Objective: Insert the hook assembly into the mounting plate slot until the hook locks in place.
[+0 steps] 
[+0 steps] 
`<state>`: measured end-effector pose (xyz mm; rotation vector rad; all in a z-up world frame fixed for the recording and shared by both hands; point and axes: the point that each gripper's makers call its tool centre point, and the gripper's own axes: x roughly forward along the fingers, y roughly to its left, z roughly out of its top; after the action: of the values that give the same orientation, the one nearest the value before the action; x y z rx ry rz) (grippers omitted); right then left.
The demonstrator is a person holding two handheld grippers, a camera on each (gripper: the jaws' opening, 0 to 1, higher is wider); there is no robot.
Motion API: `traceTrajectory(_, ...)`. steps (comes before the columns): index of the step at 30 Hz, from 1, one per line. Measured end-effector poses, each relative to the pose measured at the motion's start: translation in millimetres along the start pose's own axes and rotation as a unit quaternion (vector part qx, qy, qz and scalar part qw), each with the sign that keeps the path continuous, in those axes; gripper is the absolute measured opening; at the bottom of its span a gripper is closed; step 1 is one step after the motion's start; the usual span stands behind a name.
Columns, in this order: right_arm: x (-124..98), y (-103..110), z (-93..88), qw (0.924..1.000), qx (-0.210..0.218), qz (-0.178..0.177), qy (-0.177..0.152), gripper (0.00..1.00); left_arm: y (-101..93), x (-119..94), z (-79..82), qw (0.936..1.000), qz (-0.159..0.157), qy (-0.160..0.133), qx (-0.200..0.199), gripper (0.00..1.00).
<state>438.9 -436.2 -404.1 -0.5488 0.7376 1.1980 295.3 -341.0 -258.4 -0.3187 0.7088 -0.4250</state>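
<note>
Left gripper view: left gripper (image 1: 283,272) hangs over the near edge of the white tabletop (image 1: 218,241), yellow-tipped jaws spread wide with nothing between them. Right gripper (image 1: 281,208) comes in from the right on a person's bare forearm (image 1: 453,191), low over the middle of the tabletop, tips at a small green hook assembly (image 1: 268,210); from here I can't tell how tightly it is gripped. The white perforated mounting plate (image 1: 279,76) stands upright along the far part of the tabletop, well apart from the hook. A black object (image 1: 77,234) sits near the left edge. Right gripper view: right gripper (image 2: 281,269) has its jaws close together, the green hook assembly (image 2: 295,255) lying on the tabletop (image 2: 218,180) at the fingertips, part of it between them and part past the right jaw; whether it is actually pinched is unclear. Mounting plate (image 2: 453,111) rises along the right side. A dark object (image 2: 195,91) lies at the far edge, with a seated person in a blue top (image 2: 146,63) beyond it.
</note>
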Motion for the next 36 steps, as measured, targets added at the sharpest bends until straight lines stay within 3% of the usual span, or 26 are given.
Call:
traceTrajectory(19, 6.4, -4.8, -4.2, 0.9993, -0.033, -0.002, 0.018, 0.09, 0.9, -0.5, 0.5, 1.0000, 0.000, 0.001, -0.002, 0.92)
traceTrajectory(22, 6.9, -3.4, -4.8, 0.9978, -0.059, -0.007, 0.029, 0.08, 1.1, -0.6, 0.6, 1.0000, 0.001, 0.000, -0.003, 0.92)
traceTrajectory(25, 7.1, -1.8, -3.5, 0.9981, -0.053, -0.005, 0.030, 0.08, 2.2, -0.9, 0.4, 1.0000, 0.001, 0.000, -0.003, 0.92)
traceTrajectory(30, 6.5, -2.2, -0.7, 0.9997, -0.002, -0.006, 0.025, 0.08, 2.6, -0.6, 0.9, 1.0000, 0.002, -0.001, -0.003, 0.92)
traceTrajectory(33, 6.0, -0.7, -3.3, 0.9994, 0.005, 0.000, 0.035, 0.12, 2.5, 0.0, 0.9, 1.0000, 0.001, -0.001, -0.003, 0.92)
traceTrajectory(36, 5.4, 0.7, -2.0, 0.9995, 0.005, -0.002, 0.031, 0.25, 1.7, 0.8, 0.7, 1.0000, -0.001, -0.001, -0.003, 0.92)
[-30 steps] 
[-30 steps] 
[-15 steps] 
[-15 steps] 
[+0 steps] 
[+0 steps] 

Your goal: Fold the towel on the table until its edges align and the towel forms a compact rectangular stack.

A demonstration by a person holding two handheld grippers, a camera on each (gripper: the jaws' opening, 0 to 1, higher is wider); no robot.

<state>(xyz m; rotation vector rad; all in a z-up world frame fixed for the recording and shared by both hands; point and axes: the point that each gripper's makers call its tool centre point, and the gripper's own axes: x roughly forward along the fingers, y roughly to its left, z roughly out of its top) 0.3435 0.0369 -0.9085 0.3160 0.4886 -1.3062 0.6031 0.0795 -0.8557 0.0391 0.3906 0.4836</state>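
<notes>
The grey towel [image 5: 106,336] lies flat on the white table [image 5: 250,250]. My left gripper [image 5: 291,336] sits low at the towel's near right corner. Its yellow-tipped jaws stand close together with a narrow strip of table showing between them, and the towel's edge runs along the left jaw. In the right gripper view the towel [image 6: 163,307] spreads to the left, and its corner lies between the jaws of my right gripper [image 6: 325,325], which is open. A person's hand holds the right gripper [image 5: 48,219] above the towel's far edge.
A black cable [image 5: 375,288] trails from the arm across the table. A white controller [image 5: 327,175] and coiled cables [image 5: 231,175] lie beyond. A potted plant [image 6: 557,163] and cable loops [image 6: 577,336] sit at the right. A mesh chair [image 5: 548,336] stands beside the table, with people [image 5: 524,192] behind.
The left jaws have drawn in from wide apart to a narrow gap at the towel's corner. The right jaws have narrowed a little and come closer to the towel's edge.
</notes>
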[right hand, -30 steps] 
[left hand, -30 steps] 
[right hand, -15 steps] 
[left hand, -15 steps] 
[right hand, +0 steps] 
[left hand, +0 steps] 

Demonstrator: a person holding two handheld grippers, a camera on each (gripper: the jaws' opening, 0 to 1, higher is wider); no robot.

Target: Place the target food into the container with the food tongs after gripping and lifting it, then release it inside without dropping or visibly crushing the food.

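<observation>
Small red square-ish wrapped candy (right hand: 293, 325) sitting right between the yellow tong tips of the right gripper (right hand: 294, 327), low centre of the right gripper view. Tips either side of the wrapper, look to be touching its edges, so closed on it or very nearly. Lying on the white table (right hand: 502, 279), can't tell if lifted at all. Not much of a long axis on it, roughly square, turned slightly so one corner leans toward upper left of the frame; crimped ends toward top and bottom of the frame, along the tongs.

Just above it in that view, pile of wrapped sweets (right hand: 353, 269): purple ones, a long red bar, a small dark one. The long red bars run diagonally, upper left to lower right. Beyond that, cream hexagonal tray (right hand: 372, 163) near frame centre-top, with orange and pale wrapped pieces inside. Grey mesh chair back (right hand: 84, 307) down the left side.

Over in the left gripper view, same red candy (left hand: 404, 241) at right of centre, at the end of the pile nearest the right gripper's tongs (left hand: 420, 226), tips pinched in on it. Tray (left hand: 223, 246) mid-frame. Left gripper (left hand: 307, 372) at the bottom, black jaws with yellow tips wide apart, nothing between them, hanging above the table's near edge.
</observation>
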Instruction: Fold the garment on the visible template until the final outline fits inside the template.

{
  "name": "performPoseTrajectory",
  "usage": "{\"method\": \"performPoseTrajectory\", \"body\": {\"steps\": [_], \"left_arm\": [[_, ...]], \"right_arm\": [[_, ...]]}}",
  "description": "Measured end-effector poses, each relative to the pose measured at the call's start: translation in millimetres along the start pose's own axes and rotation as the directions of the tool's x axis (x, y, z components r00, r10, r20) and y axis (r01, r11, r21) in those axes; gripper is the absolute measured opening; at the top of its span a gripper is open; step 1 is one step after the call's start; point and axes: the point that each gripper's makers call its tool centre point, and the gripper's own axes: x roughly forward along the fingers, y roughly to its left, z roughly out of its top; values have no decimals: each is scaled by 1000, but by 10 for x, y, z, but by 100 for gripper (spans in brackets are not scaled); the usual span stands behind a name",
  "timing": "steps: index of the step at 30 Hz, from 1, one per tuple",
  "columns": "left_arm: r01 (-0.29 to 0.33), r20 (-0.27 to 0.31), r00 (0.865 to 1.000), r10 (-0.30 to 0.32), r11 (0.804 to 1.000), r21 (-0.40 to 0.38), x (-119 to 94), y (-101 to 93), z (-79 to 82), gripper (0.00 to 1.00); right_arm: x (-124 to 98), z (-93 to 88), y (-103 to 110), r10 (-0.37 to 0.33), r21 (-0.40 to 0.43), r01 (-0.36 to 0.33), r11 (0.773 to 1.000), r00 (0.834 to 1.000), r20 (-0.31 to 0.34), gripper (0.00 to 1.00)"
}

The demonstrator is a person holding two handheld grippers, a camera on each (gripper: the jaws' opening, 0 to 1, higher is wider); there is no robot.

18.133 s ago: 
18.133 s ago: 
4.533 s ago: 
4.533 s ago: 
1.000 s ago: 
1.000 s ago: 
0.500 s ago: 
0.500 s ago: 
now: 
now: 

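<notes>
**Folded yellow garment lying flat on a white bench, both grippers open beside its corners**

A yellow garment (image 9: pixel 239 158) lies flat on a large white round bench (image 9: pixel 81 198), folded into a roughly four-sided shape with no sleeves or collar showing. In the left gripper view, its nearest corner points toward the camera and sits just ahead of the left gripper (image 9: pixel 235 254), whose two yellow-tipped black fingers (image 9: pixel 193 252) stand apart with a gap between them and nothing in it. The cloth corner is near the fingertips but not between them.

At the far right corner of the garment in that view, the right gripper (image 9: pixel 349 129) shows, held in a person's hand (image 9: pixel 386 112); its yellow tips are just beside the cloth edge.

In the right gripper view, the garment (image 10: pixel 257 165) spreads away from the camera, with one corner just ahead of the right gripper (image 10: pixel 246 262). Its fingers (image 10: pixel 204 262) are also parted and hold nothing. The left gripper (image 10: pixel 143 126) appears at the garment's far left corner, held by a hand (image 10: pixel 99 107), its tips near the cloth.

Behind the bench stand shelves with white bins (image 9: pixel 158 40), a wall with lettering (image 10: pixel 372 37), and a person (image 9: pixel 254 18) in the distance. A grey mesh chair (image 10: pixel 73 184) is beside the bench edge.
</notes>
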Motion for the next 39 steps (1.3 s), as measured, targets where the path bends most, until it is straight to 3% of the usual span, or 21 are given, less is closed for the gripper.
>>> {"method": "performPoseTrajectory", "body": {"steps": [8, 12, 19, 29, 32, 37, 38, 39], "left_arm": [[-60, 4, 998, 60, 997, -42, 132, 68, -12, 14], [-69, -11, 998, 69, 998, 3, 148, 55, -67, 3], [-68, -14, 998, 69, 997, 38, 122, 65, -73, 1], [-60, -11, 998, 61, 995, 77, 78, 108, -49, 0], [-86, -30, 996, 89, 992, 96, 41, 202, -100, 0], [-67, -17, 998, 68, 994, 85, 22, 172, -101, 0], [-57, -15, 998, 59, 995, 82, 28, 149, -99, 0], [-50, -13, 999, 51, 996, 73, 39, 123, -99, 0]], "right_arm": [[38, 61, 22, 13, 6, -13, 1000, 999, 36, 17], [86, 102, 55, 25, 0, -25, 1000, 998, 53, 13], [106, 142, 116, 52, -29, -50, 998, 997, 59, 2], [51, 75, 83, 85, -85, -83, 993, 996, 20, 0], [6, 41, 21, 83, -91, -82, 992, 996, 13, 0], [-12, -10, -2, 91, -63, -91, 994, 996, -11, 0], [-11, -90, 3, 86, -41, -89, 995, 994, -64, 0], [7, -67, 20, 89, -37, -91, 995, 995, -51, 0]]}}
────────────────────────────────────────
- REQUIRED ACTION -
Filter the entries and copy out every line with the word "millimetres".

- ANSWER SPACE -
Motion API: `traceTrajectory(_, ...)`. steps (comes before the columns): index of the step at 30 Hz, from 1, one per line. Measured end-effector poses, each relative to the pose measured at the motion's start: translation in millimetres along the start pose's own axes and rotation as a unit quaternion (vector part qx, qy, qz and scalar part qw), each with the sign that keeps the path continuous, in those axes; gripper is the absolute measured opening; at the bottom of its span a gripper is closed; step 1 is one step after the motion's start; the usual span stands behind a name.
  "description": "Measured end-effector poses, each relative to the pose measured at the call's start: translation in millimetres along the start pose's own axes and rotation as the directions of the tool's x axis (x, y, z components r00, r10, r20) and y axis (r01, r11, r21) in those axes; gripper is the absolute measured opening; at the top of its span a gripper is open; step 1 is one step after the call's start; point and axes: the point that each gripper's makers call its tool centre point, and the gripper's own axes: x roughly forward along the fingers, y roughly to its left, z roughly out of its top; values have no decimals: each is scaled by 1000, but by 10 for x, y, z, but by 100 for gripper (spans in brackets are not scaled); the usual span stands behind a name",

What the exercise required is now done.